* _WHAT THIS TASK INVOLVES_
Copy all the data exactly, except the pictures.

--

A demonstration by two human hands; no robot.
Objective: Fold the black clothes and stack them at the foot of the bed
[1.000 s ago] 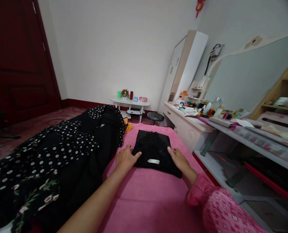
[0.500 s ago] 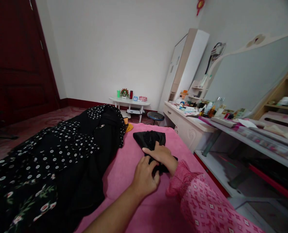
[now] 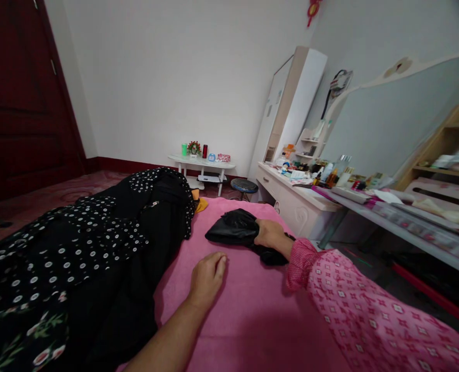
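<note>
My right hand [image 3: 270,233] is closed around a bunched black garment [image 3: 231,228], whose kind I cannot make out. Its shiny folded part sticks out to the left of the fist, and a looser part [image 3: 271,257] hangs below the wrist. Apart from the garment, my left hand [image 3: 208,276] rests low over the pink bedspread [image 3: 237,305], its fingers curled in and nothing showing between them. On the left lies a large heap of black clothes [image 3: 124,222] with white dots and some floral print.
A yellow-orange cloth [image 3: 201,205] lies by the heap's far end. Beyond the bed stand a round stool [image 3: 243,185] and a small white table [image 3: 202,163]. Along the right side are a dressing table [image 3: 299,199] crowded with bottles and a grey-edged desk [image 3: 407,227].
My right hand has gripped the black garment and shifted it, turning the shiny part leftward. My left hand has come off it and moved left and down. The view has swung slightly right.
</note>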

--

* _EXERCISE RESULT_
A demonstration by two human hands; no robot.
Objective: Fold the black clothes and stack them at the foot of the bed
[1.000 s ago] 
[0.500 s ago] 
[now] 
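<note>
My right hand [image 3: 270,233] is closed around a bunched black garment [image 3: 231,228], whose kind I cannot make out. Its shiny folded part sticks out to the left of the fist, and a looser part [image 3: 271,257] hangs below the wrist. Apart from the garment, my left hand [image 3: 208,276] rests low over the pink bedspread [image 3: 237,305], its fingers curled in and nothing showing between them. On the left lies a large heap of black clothes [image 3: 124,222] with white dots and some floral print.
A yellow-orange cloth [image 3: 201,205] lies by the heap's far end. Beyond the bed stand a round stool [image 3: 243,185] and a small white table [image 3: 202,163]. Along the right side are a dressing table [image 3: 299,199] crowded with bottles and a grey-edged desk [image 3: 407,227].
My right hand has gripped the black garment and shifted it, turning the shiny part leftward. My left hand has come off it and moved left and down. The view has swung slightly right.
</note>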

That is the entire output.